2. Optimization of Power Transformer Insulation Dry-Out Process Using Dielectric Frequency Response (DFR)
The As with any other manufacturing process, quality of end-product and optimization of resources are reliable monitoring indexes to determine the efficiency, effectiveness, and profitability of a business. Power transformer manufacturers are keenly aware of global economic demands that drive them to rigorous quality control procedures and optimized resource administration. Therefore, for transformer manufacturers, each step in the manufacturing process is critical. Design, material selection, assembly, and testing are all interconnected. If any of these steps fails, the whole process is probably condemned to failure. The dry-out process of the core-coil assembly, the liquid insulation filtration, degasification, and the impregnation process of fluids into solid insulation materials are of utmost importance for the transformer manufacturer and the end-user. Throughout the service life of the transformer, the concentration of moisture in the solid insulation as well as the conductivity of the liquid insulation will rise as part of the insulation system's normal aging process. From a test and monitoring perspective, Dielectric Frequency Response (DFR, aka FDS - Frequency Domain Spectroscopy) has proven its ability to accurately determine the condition of solid, liquid, and solid-liquid insulation systems of power and distribution transformers. After twenty-plus years of field practice, experimental research, and technological development, DFR today can be used to provide high-quality monitoring for the optimization of the dry-out process. The DFR monitoring process for factory and field dry-out is described in this document using representative case studies.

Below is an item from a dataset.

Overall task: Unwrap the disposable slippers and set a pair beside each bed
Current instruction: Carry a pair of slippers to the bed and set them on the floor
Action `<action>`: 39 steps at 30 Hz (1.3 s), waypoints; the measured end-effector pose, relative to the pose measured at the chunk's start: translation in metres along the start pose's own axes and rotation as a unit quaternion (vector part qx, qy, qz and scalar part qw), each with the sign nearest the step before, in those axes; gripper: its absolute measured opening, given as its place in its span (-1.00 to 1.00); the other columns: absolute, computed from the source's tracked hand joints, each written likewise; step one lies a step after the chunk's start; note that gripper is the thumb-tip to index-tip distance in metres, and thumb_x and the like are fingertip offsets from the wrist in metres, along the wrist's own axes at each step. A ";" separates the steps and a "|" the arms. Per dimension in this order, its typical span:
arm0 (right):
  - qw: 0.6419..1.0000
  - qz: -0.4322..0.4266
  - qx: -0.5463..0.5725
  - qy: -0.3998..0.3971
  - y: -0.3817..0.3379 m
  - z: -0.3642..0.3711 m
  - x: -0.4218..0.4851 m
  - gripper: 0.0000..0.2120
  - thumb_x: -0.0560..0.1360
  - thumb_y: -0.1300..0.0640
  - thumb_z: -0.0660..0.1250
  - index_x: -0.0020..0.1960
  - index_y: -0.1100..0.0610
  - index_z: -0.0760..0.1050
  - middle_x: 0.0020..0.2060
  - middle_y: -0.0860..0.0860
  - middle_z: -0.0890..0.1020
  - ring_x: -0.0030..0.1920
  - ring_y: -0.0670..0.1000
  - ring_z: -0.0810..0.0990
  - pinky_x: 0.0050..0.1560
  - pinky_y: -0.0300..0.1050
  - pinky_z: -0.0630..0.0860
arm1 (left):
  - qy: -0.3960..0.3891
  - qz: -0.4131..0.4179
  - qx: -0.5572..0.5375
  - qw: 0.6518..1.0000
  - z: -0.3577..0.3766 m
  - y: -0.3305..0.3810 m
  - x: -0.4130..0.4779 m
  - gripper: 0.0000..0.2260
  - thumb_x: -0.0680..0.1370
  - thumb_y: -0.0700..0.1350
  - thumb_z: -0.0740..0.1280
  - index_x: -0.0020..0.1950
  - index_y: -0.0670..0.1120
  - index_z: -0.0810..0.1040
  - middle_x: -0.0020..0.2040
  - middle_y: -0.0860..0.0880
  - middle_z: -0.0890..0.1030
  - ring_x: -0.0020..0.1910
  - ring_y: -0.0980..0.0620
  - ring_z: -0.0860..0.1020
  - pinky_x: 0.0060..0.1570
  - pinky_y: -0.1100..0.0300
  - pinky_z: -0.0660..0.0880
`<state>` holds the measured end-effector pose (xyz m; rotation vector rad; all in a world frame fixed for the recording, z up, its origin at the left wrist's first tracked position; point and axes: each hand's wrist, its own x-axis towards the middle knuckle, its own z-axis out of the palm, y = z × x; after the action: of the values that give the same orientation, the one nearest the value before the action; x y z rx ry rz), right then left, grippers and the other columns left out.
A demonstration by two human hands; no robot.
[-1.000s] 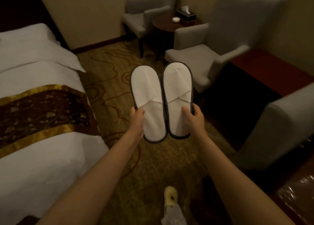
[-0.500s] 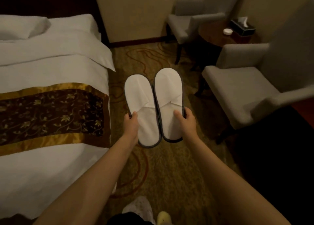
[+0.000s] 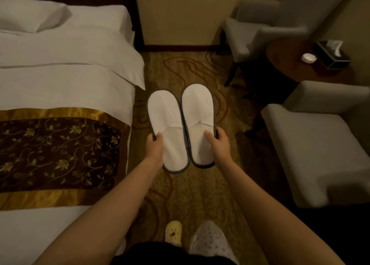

3. Application of Machine Learning Techniques for Asset Management and Proactive Analysis in Power Systems
Asset Management is one of the foremost vital chapter within the power system's operation and, in general, within energy systems. Electric utilities are a capital-intensive industry with assets such as power transformers, power lines, and switch gears spread across a large geographic area. This paper will examine the business drivers, challenges, and innovations for maximizing power network reliability through Asset Management (AM) and it will present the main features of an open-source software platform that can be used for evaluation of indicators that will guide the process of making decisions. This tool is being developed inside a European research project named ATTEST. The machine learning algorithms implemented in the tool for AM and described in the paper can assess a set of indicators for evaluating asset health and prioritize preventive and proactive maintenance strategies. The paper describes the tool's outcomes, including an overall health score and risk ranking.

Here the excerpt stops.